30. Omdat de terugvordering zowel betrekking heeft op de periode vóór juli 2019 als op de periode hierna en gelet op wat onder 29 is overwogen, ziet de rechtbank geen mogelijkheid om zelf in de zaak te voorzien. Verweerder zal dus nieuwe beslissingen op de bezwaren van eiser moeten nemen.
Conclusie
31. De beroepen zijn gegrond. De rechtbank vernietigt het bestreden besluit I en het bestreden besluit II en draagt verweerder op om binnen zes weken na het gezag van gewijsde krijgen van deze uitspraak nieuwe besluiten te nemen met inachtneming van deze uitspraak.
32. Omdat de rechtbank de beroepen gegrond verklaart, bepaalt de rechtbank dat verweerder het door eiser betaalde griffierecht in beide zaken aan hem vergoedt.
33. De rechtbank veroordeelt verweerder ook in de door eiser gemaakte proceskosten. Deze kosten stelt de rechtbank op grond van het Besluit proceskosten bestuursrecht voor de door een derde beroepsmatig verleende rechtsbijstand vast op € 1.602,- (1 punt per ingediend beroepschrift en 1 punt voor het verschijnen ter zitting met een waarde per punt van € 534,- en een wegingsfactor 1).

Beslissing

De rechtbank:
  • verklaart de beroepen gegrond;
  • vernietigt het bestreden besluit I;
  • vernietigt het bestreden besluit II;
  • draagt verweerder op binnen zes weken na het gezag van gewijsde krijgen van deze uitspraak een nieuw besluit te nemen op de bezwaren met inachtneming van deze uitspraak;
  • draagt verweerder op het betaalde griffierecht van € 96,- aan eiser te vergoeden;
  • veroordeelt verweerder in de proceskosten van eiser tot een bedrag van € 1.602,-.
Deze uitspraak is gedaan door mr.

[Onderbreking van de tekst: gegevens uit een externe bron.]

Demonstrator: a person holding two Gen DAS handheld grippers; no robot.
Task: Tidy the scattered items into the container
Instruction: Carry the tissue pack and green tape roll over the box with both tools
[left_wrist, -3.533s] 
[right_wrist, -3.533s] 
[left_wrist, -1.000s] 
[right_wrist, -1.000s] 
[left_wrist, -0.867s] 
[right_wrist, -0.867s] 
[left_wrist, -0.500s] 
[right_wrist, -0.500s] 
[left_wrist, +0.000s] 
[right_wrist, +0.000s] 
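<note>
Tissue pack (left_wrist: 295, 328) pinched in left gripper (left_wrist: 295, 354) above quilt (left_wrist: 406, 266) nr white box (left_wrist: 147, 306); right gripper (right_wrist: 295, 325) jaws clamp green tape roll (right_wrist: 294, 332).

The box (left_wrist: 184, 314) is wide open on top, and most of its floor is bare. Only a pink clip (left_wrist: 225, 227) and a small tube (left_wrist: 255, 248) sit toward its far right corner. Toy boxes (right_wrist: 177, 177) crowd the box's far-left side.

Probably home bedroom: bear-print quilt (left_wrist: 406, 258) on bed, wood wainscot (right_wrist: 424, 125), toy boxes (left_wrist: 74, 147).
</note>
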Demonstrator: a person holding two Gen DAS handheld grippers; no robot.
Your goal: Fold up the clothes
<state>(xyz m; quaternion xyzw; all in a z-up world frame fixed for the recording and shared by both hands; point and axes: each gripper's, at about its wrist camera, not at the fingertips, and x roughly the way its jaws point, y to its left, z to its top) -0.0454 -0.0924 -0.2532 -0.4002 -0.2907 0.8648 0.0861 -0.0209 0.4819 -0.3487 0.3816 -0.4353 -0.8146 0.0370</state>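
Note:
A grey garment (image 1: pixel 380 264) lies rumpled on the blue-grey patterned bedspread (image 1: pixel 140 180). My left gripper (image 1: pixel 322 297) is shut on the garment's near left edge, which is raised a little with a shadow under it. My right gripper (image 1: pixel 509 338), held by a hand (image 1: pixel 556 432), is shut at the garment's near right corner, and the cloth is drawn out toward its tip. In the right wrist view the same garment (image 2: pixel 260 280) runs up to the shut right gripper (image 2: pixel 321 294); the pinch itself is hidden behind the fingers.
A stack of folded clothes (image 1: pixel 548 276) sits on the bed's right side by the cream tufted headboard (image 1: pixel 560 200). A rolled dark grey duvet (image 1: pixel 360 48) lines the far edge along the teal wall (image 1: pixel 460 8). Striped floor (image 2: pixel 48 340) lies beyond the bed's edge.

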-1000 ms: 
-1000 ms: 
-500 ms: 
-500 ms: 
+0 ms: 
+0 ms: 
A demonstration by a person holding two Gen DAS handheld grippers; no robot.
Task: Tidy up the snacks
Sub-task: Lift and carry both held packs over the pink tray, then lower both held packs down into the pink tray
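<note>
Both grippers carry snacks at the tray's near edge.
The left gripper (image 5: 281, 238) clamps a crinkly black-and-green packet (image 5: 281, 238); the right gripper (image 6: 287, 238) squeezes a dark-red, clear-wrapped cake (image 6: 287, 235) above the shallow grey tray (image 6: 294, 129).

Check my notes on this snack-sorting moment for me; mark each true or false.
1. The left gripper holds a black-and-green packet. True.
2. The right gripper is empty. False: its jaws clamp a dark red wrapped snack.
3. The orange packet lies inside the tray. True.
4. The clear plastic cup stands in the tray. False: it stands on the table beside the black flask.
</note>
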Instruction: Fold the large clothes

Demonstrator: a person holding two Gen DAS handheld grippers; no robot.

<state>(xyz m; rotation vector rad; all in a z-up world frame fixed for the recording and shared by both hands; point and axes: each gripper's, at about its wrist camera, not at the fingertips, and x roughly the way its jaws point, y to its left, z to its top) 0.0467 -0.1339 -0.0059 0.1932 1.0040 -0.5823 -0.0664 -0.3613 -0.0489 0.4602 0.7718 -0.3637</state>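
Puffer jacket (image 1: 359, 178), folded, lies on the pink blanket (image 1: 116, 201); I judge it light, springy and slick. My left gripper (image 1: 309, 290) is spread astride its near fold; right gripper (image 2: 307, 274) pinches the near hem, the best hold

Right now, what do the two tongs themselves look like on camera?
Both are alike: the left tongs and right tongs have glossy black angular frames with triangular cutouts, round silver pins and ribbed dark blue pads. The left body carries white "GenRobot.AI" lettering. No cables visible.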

C.M. Georgiades, rechter, in aanwezigheid van
mr. L.N. Linzey, griffier. De uitspraak wordt in het openbaar uitgesproken.
griffier
rechter
Een afschrift van deze uitspraak is verzonden aan partijen op:

Bent u het niet eens met deze uitspraak?

Als u het niet eens bent met deze uitspraak, kunt u een brief sturen naar de Centrale Raad van Beroep waarin u uitlegt waarom u het er niet mee eens bent. Dit heet een beroepschrift. U moet dit beroepschrift indienen binnen zes weken na de dag waarop deze uitspraak is verzonden. U ziet deze datum hierboven.

Voetnoten

1.Algemene Ouderdomswet.
2.Zie bijvoorbeeld de uitspraak van de Centrale Raad van Beroep (de Raad) van 10 november 2020, ECLI:NL:CRVB:2020:2800.
3.Zie bijvoorbeeld de uitspraak van de Raad van 17 oktober 2017, ECLI:NL:CRVB:2017:3713.
4.Zie bijvoorbeeld de uitspraak van de Raad van 8 september 2015, ECLI:NL:CRVB:2015:3083.